Perché gli spazi ci modellano
Le nostre identità sono più o meno malleabili, e dunque cambiamo a seconda di coloro — e a volte di ciò — che frequentiamo.
La compagnia di certe persone può esaltare la nostra sensibilità e generosità; quella di altre, la nostra competitività e invidia. L'ossessione di A per lo status e la gerarchia sociale può — anche se impercettibilmente - spingere B a dubitare di se stesso. Oppure la spiritosaggine di A può aiutare il senso dell'umorismo di B, rimasto finora inespresso, a emergere. Ma portate B in un ambiente diverso e anche le sue ansie cambieranno in funzione dei nuovi interlocutori.
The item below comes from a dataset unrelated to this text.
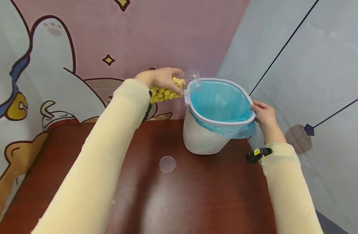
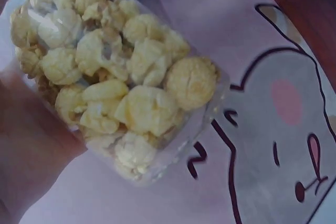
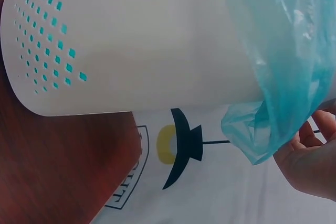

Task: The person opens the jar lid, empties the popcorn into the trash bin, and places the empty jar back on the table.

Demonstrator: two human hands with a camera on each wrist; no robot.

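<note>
A clear plastic jar of yellow popcorn point(image 1: 164, 93) lies tipped sideways in my left hand point(image 1: 162, 79), its mouth at the left rim of the bin. In the left wrist view the popcorn point(image 2: 113, 72) fills the jar's base end, with fingers and palm along its side. The white bin point(image 1: 206, 141) has a blue bag point(image 1: 217, 100) lining it, folded out over the edge. My right hand point(image 1: 265, 115) grips the bin's rim at the right, thumb and fingers around it. In the right wrist view the bag's loose edge point(image 3: 294, 72) hangs beside that hand point(image 3: 312, 161).
A clear round lid point(image 1: 167, 164) lies flat on the reddish-brown table point(image 1: 196, 195), in front of the bin. Behind stands a cartoon-printed wall point(image 1: 167, 39), with a grey-blue wall point(image 1: 322, 65) close on the right. The bin stands near the table's right back corner.
</note>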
Cosa possiamo dunque aspettarci che accada all’identità di una persona in presenza di una cataratta o di una montagna, di una quercia o di una celidonia, oggetti in fondo privi di coscienza e perciò – apparentemente, almeno – incapaci di incoraggiare o censurare i comportamenti umani? Per arrivare al nocciolo della fede di Wordsworth negli effetti benefici della natura, anche gli oggetti inanimati sarebbero in grado di esercitare un’influenza sull’ambiente circostante. Gli scenari naturali hanno il potere di evocare particolari valori – le querce la dignità, i pini la risolutezza, i laghi la calma – e di ispirarci quindi, in modi assai sottili, la virtù.